• [EXERCISE INSTRUCTIONS] Please repeat, from the entries that follow, the lines from the one containing "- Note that" through the one containing "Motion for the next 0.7" exactly, adding nothing.

DATASET RECORDS START

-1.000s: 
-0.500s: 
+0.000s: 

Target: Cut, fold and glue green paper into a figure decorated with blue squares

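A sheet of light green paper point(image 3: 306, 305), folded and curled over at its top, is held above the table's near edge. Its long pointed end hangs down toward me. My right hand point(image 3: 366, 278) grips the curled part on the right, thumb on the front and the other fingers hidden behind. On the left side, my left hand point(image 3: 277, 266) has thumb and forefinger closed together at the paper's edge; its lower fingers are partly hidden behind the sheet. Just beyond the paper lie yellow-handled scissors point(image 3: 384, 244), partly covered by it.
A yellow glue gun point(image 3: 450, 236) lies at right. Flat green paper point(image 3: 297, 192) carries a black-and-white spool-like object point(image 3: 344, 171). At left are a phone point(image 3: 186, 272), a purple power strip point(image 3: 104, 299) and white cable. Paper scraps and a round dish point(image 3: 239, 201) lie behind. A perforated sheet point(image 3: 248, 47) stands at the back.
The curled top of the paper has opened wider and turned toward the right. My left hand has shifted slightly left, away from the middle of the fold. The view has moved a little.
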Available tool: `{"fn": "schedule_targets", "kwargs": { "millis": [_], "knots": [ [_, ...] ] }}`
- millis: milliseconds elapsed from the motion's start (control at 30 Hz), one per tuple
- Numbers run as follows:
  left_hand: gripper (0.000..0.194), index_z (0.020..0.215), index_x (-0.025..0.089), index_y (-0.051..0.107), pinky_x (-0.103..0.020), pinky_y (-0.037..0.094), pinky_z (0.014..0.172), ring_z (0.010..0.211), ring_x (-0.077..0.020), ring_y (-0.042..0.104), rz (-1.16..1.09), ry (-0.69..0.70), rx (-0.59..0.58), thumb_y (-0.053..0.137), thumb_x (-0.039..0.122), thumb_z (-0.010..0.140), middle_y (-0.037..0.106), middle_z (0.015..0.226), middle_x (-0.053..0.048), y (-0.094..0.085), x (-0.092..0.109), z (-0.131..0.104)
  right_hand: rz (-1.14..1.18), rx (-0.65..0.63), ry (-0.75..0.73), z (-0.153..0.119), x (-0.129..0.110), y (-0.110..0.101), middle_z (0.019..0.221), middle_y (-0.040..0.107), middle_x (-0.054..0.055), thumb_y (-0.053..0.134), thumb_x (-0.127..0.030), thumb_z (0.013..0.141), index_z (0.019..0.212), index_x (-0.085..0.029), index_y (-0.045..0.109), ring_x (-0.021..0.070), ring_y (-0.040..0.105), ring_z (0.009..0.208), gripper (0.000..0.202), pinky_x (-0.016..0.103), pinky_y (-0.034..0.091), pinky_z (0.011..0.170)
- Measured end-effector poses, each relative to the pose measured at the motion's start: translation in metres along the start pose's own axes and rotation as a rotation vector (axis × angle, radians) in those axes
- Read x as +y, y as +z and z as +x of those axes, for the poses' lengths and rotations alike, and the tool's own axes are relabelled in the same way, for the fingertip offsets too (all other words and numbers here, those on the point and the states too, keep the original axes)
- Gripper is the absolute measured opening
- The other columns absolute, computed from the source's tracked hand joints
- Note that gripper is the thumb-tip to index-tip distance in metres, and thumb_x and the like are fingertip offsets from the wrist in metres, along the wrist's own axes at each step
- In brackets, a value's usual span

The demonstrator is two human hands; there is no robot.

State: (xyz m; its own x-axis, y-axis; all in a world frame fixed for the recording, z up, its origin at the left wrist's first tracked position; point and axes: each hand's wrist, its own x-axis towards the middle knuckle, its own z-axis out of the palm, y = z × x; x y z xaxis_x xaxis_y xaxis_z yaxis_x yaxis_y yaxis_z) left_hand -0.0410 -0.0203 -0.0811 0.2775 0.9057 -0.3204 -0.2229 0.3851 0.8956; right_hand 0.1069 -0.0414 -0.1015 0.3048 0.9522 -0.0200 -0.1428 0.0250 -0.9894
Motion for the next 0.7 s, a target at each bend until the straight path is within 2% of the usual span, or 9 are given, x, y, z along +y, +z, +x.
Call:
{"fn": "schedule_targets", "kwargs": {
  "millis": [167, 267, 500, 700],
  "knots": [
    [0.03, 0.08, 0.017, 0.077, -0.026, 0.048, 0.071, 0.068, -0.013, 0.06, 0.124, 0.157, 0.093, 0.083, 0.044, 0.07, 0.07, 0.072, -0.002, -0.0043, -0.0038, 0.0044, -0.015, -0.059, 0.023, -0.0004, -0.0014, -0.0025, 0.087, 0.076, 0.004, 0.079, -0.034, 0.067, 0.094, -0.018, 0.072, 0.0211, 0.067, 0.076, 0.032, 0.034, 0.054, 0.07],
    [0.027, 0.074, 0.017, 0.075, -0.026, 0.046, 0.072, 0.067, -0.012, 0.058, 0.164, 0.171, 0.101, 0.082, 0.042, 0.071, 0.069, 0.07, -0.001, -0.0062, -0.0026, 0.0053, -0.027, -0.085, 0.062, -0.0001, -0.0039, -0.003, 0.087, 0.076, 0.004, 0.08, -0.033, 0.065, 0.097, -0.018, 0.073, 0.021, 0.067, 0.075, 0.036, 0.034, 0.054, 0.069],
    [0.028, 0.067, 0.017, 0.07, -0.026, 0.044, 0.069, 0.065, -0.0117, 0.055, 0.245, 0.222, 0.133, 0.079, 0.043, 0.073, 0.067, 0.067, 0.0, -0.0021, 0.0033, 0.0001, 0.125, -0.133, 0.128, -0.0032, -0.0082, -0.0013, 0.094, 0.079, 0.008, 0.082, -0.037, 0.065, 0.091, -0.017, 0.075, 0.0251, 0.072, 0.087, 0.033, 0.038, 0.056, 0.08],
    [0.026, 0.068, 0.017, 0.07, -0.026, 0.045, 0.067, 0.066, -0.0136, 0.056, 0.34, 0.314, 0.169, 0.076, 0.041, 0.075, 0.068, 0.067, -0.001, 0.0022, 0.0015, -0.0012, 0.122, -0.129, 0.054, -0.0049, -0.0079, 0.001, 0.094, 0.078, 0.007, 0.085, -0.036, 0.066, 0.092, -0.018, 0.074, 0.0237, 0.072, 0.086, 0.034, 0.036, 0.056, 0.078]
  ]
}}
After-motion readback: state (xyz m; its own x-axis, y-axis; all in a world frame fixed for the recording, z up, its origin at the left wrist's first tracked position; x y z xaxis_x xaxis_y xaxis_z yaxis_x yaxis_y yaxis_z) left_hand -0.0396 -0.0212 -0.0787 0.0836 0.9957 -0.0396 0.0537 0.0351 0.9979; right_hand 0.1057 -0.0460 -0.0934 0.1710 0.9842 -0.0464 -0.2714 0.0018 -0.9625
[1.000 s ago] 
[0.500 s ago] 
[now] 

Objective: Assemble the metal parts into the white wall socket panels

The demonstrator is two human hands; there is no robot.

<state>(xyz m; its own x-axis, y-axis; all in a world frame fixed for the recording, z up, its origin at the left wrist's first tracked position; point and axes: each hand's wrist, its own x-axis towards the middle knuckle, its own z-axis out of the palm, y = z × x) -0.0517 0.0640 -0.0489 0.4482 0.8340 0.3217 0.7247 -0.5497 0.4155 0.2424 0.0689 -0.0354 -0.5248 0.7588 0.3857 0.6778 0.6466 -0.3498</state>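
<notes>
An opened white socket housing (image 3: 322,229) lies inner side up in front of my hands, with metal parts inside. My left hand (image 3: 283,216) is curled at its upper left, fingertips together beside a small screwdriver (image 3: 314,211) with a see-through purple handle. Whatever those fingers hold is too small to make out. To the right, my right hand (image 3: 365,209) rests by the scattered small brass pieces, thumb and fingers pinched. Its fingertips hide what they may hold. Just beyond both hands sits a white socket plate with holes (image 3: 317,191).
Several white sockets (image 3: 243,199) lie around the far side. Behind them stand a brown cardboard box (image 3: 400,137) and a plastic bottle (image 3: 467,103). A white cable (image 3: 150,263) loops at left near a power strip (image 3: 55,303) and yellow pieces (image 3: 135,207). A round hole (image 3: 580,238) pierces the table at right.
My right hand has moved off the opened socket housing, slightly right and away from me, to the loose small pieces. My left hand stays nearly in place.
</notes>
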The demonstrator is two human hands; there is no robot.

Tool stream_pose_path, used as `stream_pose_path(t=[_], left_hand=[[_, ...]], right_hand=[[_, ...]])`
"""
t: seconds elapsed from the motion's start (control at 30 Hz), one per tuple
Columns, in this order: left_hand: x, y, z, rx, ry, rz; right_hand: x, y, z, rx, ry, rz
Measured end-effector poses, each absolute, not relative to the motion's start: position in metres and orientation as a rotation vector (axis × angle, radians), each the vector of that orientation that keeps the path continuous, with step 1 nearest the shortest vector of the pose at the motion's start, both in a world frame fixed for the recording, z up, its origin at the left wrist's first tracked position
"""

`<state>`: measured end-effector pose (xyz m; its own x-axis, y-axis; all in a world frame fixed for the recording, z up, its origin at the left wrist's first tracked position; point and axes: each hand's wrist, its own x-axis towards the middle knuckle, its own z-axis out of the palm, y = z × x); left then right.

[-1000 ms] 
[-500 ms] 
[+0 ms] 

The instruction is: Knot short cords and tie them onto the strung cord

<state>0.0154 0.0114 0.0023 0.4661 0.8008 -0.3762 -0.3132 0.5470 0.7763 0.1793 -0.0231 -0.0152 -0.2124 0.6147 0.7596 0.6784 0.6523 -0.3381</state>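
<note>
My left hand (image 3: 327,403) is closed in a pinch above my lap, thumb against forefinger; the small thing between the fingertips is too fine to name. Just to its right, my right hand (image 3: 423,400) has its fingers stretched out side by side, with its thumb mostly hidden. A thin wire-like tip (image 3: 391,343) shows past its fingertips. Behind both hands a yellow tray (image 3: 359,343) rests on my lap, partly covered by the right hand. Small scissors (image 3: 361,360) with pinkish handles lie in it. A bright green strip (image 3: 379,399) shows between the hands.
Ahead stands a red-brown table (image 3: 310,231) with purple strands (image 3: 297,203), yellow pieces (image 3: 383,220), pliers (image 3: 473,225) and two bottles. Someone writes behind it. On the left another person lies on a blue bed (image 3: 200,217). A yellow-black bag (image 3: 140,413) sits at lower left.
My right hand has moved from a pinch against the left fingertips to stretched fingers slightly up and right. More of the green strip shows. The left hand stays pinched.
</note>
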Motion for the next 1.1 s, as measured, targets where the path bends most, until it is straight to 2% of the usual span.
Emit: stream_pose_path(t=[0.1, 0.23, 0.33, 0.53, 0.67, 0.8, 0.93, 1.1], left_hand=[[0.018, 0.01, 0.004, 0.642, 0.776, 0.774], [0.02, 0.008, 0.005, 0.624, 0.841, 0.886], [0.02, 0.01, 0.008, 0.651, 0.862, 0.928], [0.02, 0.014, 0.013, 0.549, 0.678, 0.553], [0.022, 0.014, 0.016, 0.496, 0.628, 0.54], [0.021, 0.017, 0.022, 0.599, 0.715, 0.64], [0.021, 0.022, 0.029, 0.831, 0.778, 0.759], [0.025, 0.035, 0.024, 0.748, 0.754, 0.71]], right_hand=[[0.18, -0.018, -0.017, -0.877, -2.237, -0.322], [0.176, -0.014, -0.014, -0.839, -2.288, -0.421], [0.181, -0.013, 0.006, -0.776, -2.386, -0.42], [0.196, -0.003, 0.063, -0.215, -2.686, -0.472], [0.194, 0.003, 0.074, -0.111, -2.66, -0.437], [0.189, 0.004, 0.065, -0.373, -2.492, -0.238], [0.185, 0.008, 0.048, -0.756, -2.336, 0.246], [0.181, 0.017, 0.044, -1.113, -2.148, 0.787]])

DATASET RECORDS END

• [ANSWER BOX]
- Note that gripper is the thumb-tip to index-tip distance in metres, and thumb_x and the like are fingertip offsets from the wrist in metres, along the wrist's own axes at each step
- In brackets, a value's usual span

The demonstrator is two human hands; there is no robot.

State: (xyz m; its own x-axis, y-axis; all in a world frame fixed for the recording, z up, its origin at the left wrist's first tracked position; point and axes: each hand's wrist, its own x-axis towards the middle knuckle, its own z-axis out of the palm, y = z × x; x y z xaxis_x xaxis_y xaxis_z yaxis_x yaxis_y yaxis_z) left_hand -0.0410 -0.0203 -0.0811 0.2775 0.9057 -0.3204 -0.2229 0.3851 0.8956; right_hand 0.1069 -0.0414 -0.1015 0.3048 0.9522 -0.0200 -0.1428 0.0250 -0.9894
Motion for the next 0.7 s, a target at each bend until the straight path is within 2% of the usual span, or 9 are given, x, y, z along +y, +z, +x.

Work on this exercise is complete.